**Task details**
The answer must reproduce all of the data below exactly and contain no images.

**Stored data**
---

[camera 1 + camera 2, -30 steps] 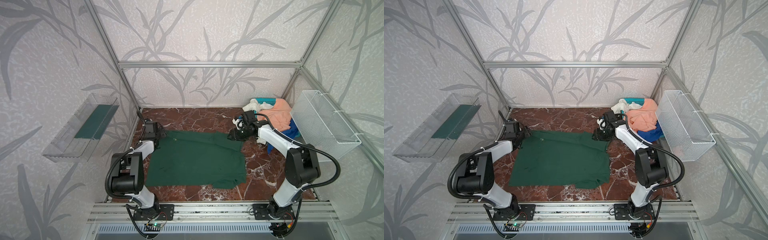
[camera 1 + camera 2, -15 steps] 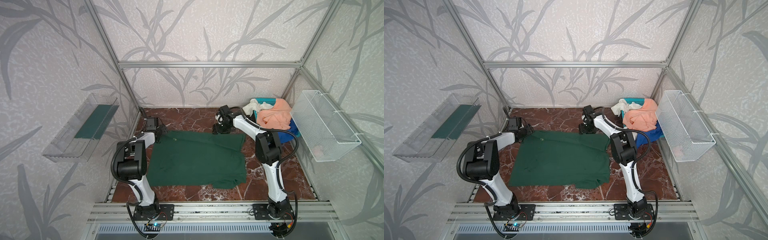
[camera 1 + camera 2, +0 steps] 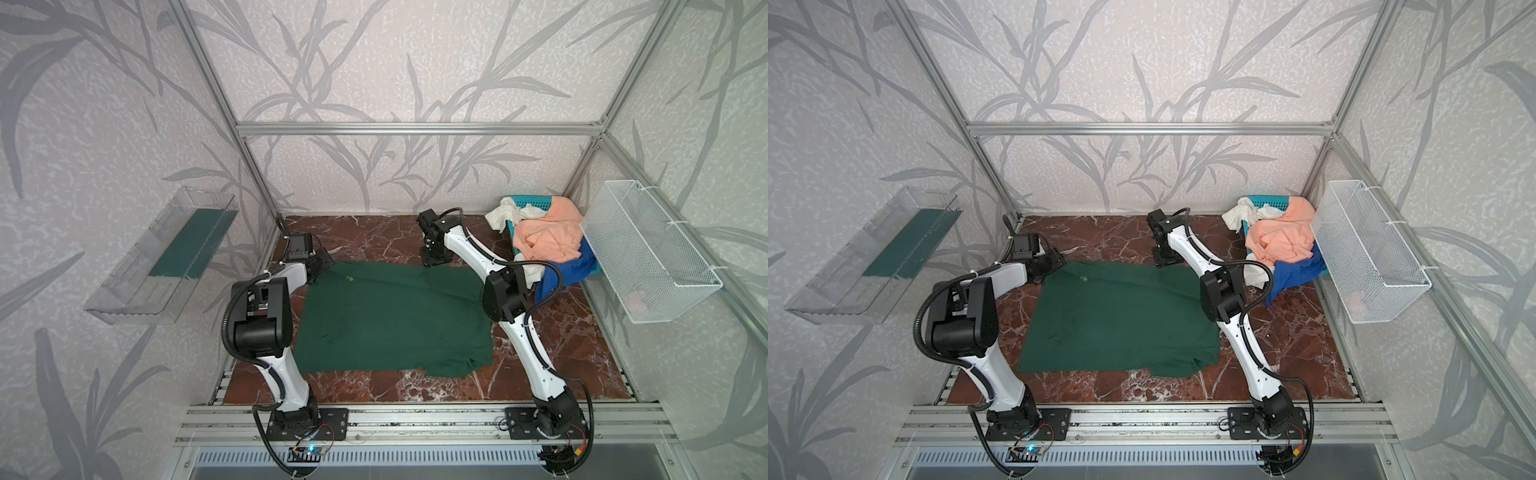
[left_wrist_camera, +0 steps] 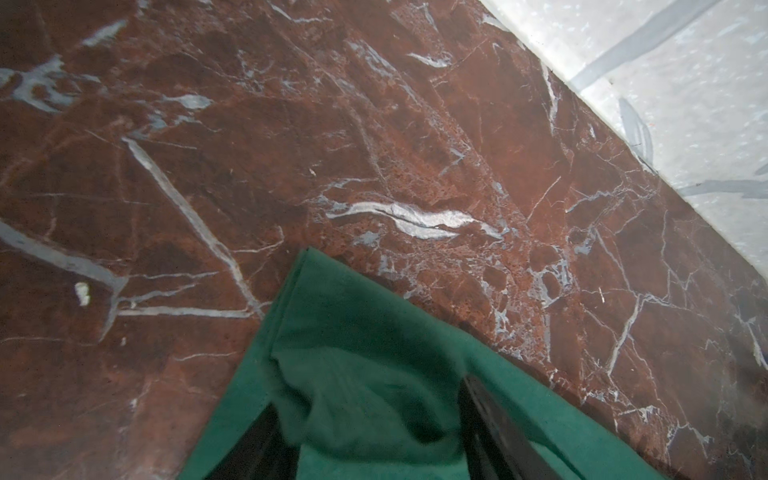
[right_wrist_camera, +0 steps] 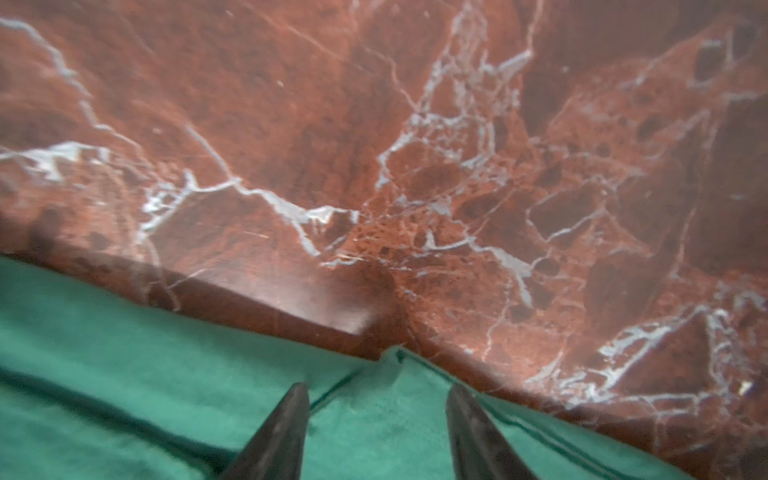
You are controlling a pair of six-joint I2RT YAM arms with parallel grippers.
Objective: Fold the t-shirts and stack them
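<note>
- In both top views, green t-shirt [image 3: 395, 316] lies spread on the table [image 3: 374, 232].
- Left wrist view: cloth bunches between parted jaws of left pincer [image 4: 368, 395]; grip unclear.
- Right wrist view: right pincer [image 5: 376, 388] gapes over the hem.

The left gripper [image 4: 368, 395] ran off the left wrist view's edge with a raised fold of the green t-shirt [image 4: 353, 332] bunched between its fingers, so a pinch could not be confirmed. At the table's [image 3: 374, 232] right rear corner the peach t-shirt [image 3: 548, 237] hid most of the blue t-shirt [image 3: 575, 270]. A pinkish item [image 3: 636, 297] in the wire-mesh basket [image 3: 648, 232] was too small to identify.
</note>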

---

**Written solution**
[camera 1 + camera 2, -30 steps] 
[camera 1 + camera 2, -15 steps] 
[camera 1 + camera 2, +0 steps] 
[left_wrist_camera, +0 steps] 
[right_wrist_camera, +0 steps] 
You are controlling a pair of six-joint I2RT YAM arms with parallel grippers.
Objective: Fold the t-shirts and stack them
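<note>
- In both top views, green t-shirt [image 3: 395, 316] lies spread on the table [image 3: 374, 232].
- Left wrist view: cloth bunches between parted jaws of left pincer [image 4: 368, 395]; grip unclear.
- Right wrist view: right pincer [image 5: 376, 388] gapes over the hem.

The left gripper [image 4: 368, 395] ran off the left wrist view's edge with a raised fold of the green t-shirt [image 4: 353, 332] bunched between its fingers, so a pinch could not be confirmed. At the table's [image 3: 374, 232] right rear corner the peach t-shirt [image 3: 548, 237] hid most of the blue t-shirt [image 3: 575, 270]. A pinkish item [image 3: 636, 297] in the wire-mesh basket [image 3: 648, 232] was too small to identify.
</note>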

The exercise has been answered, and the work is done.